- Activity: For the data below, give again exactly the lines from the one containing "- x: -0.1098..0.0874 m" through the one containing "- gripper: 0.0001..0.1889", both ends included, and no others.

- Recorded data:

########################################

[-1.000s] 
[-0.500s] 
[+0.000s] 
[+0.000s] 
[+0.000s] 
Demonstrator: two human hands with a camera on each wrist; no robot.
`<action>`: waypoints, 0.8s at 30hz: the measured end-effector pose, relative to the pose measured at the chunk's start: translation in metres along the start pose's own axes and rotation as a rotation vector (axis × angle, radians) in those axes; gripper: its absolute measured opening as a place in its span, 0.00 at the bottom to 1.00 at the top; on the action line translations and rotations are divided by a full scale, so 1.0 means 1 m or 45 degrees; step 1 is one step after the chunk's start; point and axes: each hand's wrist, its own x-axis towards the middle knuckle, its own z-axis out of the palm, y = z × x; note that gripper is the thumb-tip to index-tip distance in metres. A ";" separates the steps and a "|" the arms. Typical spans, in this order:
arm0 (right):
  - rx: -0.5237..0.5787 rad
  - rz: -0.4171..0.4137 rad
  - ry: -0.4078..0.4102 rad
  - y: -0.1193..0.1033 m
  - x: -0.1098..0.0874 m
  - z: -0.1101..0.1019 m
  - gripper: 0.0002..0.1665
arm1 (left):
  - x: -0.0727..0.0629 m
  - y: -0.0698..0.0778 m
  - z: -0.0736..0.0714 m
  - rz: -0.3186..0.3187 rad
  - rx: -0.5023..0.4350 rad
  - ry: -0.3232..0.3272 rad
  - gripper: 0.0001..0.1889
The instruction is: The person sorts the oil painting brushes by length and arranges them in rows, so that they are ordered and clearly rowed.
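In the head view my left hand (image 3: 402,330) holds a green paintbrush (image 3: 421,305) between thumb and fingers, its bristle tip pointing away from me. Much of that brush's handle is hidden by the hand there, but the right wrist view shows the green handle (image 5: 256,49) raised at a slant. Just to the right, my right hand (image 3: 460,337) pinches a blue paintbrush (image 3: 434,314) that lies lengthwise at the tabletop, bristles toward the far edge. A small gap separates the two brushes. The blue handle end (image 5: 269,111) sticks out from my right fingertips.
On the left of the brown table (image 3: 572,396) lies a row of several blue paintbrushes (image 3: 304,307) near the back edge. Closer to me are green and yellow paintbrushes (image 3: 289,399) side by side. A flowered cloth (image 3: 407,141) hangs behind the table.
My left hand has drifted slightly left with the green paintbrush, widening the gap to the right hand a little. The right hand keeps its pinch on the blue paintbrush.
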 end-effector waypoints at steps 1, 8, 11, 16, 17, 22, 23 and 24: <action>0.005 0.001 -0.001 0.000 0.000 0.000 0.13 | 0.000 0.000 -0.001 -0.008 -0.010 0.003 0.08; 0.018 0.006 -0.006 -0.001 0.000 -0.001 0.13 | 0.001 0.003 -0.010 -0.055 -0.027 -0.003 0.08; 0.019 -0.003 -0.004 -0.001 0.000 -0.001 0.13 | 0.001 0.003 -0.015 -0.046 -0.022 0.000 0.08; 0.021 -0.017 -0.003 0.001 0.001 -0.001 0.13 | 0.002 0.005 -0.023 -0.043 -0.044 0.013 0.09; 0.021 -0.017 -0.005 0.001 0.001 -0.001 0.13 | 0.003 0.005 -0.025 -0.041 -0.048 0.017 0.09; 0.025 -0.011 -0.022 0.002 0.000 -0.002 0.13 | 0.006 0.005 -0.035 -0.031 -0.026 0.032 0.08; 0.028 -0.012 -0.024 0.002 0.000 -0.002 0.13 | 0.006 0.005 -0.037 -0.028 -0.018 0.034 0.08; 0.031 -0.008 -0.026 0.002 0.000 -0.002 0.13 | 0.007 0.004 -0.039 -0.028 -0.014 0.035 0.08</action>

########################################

- Result:
  - x: -0.1098..0.0874 m
  - z: -0.1101..0.1019 m
  - gripper: 0.0002..0.1665
arm1 (left):
  - x: -0.0727..0.0629 m
  - y: -0.0698..0.0778 m
  - z: -0.0736..0.0714 m
  - rz: -0.3186..0.3187 rad
  - rx: -0.5023..0.4350 rad
  - ry: -0.3232..0.3272 rad
  - gripper: 0.0001..0.1889

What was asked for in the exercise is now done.